Questi due robot possono comunicare in tempo reale mentre lavorano insieme. Baxter (a destra) consegna gli oggetti affinché CoBot li consegni agli esseri umani.

Baxter è un robot stazionario, dotato di due braccia che possono manipolare delicatamente gli oggetti, mentre CoBot non ha braccia ma è abile nella navigazione negli spazi interni e può consegnare oggetti in modo affidabile utilizzando il suo cestino frontale. I ricercatori volevano che i punti di forza di ciascun robot compensassero le carenze dell'altro, in modo che potessero lavorare insieme per alleviare gli esseri umani da compiti umili come il recupero e la consegna di oggetti in un edificio.

I robot parlano in modalità wireless, utilizzando un linguaggio di dominio comune per trasmettere gli eventi mentre si verificano e, soprattutto, si scambiano feedback, il che consente loro di lavorare insieme anche quando le cose non vanno esattamente come previsto.
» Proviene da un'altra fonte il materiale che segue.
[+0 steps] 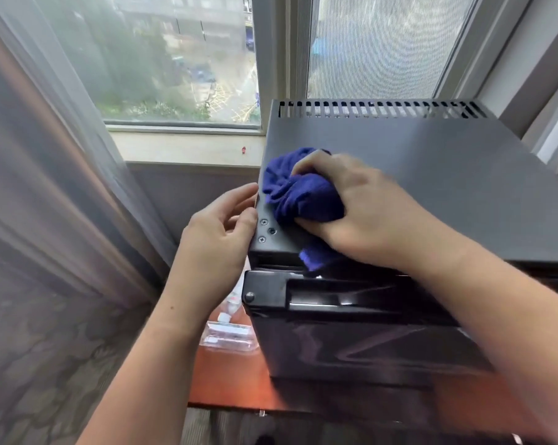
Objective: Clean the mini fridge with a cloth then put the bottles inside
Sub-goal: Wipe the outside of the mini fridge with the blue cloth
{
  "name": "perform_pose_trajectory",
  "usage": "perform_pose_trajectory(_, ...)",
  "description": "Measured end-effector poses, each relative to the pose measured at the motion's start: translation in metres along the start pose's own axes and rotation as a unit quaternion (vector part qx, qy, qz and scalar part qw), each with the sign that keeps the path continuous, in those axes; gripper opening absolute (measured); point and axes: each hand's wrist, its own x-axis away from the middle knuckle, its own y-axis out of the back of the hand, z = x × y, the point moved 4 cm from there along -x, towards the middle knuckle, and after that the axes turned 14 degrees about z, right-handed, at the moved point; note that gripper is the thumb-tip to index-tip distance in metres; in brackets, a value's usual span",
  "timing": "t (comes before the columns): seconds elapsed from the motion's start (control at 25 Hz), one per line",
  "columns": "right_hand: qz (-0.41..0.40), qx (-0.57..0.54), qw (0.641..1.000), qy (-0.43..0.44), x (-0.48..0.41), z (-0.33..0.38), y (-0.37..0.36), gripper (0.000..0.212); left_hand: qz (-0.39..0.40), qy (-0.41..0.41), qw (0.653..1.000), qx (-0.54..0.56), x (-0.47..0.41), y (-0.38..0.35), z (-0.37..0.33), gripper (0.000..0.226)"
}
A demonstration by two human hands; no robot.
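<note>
We see the right hand [361, 213] on the top of the mini fridge [431, 175], near its front left corner. Its grip is closed around a bunched blue cloth [300, 197]: the fingers curl over the cloth and the thumb holds it from the near side, and the cloth is pressed flat to the dark grey top panel. One loose end of the cloth hangs over the front edge, just above the door [351, 342], which is closed.

The left hand [219, 232] is at the upper left edge of the fridge. Its grip is relaxed and holds nothing; the thumb and fingertips only touch the edge, beside two small screws [263, 222].

The fridge stands on a reddish wooden tabletop [226, 380]. To the left of the fridge, partly hidden behind the left forearm, clear plastic bottles [229, 329] lie on the tabletop, outside the fridge. We can see one white cap, but we cannot tell how many bottles there are.

A row of vent slots [377, 109] runs along the back of the top panel. Behind the fridge is a window [162, 59], and a thin curtain [46, 187] hangs on the left.
</note>
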Motion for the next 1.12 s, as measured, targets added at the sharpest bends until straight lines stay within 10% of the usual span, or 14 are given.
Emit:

Quando i due robot si coordinano, hanno tre opzioni per decidere cosa fare dopo: un robot può dire all'altro robot di aspettare fino a un certo momento per agire; uno può istruire l'altro a svolgere ripetutamente la stessa attività fino a un determinato momento; oppure un robot può semplicemente chiedere all'altro cosa fare.



In realtà c'è una sorta di conversazione in corso qui, dice Manuela Veloso, professoressa di informatica coinvolta nella ricerca. I robot possono adattarsi l'uno all'altro e ottimizzare il proprio lavoro.

I team di robot di successo in precedenza hanno coinvolto robot dello stesso tipo o hanno coinvolto robot eterogenei che agiscono in scenari fissi. Il trucco per team di robot adattivi e diversificati è far interagire i robot con parsimonia, afferma Veloso. I singoli robot lavorano in modo indipendente fino a quando non devono assolutamente interagire per portare a termine un compito, lasciando meno possibilità di errore e fornendo maggiore flessibilità.

Questi team funzionano meglio quando un robot specializzato come Baxter è il nesso di un gruppo di robot più semplici: Baxter esegue le parti perfezionate di un'attività e quindi si avvale dell'aiuto di qualsiasi CoBot disponibile nelle vicinanze per svolgere il lavoro grugnito di consegna .



Immagina che Baxter stia preparando la colazione per qualcuno, dice Steven Klee, uno studente laureato che lavora al progetto. Il processo di rottura di un uovo e cottura non dovrebbe richiedere che [Baxter] interagisca con CoBot. Tuttavia, i robot devono coordinarsi quando CoBot consegna l'uovo.

Ridurre la quantità di interazione nel sistema significa anche che se un membro del team non funziona correttamente o si rompe, non ne deriverà un'ondata di problemi. E il bot rotto può essere facilmente sostituito senza che i suoi collaboratori se ne accorgano. Sebbene il progetto della CMU si concentri solo sul lavoro svolto tra Baxter e CoBots, Klee afferma che la stessa struttura del team potrebbe funzionare con qualsiasi numero di combinazioni di robot.

Questo tipo di collaborazione potrebbe non funzionare per attività che non sono facilmente divise o che richiedono una comunicazione più costante, ma il lavoro di squadra tra robot come Baxter e CoBot è nel complesso molto efficiente, afferma Julie Shah, che dirige l'Interactive Robotics Group del MIT. Shah non è stato coinvolto nel progetto CMU, ma dice: Progettare ogni robot in una squadra per essere bravo in tutto è come il detto: 'Tutto il mestiere, maestro di nessuno'. Alla fine è molto costoso e ridondante.